Elmley is the local name for the Isle of Elmley, in the civil parish of Minster-on-Sea, part of the Isle of Sheppey in the Swale district, in the county of Kent, England. It was also the name of a very late 19th century industrial village on the isle. Edward Hasted describes, in 1798, the isle as two-eighths of the Isle of Sheppey (in turn) estimated as 11 miles by 8 miles. Its present national nature reserve covers more than the easily traceable area of the former isle by extending to the east, over Windmill Creek, one of two Sheppey inlets, former internal tidal channels.

==History==
The village was a settlement and area that fluctuated between 1640 and up to 2341 acres by definition.
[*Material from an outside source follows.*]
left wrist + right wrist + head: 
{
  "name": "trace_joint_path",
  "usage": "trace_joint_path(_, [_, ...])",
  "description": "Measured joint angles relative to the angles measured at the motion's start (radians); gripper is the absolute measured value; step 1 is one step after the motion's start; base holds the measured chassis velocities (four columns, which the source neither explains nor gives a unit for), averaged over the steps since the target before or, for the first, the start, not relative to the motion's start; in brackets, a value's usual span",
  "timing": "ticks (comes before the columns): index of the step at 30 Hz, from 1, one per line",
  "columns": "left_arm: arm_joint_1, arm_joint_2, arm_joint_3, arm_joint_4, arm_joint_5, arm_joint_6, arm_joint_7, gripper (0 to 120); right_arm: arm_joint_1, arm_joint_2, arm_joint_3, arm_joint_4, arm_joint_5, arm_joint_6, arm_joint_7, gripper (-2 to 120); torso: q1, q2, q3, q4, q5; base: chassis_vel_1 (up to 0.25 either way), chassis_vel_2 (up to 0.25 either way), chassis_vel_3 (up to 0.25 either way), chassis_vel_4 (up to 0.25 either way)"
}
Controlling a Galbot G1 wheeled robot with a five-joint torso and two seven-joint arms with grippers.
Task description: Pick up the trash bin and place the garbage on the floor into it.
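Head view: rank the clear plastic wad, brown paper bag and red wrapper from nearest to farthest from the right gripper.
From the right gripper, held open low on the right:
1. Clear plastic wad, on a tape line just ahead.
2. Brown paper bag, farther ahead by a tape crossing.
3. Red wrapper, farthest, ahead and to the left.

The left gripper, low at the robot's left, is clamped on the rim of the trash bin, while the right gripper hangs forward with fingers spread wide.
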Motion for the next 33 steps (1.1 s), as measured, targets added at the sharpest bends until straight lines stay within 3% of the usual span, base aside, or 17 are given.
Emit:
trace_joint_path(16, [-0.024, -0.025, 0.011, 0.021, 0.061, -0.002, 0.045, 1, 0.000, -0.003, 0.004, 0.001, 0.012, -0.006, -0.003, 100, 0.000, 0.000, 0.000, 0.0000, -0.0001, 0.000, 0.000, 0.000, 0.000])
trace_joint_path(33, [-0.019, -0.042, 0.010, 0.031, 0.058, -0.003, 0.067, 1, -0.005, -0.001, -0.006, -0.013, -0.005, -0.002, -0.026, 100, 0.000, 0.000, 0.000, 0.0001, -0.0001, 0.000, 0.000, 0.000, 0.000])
The former civil parish at its height as recorded by decennial censuses had 219 residents at the 1891 census, falling to 50 in twenty years and to 8 in 1961. On 1 April 1968 the parish was abolished to form Queenborough in Sheppey. It consisted of the Turkey Cement Works, which was the major employer for the area, as well as a school, a church, a public house and 30 dwellings. The ailing cement works closed in 1902 and then the population dwindled. Elmley School closed in the 1920s and the church was demolished in the 1960s leaving memorials of graves.

There was also once a ferry service crossing the Swale to Murston (near Sittingbourne).

The last surviving buildings of the village are the Grade II listed 'Kingshill Farmhouse' and 'Kingshill Farmhouse Barn'

==Elmley today==
In the 1970s a bird reserve was established on the marshes, the centrepiece of the Elmley National Nature Reserve, owned and managed by Elmley Conservation Trust. It covers 3250 acre, more than the easily traceable area of the former isle and is one of the largest bird reserves in England.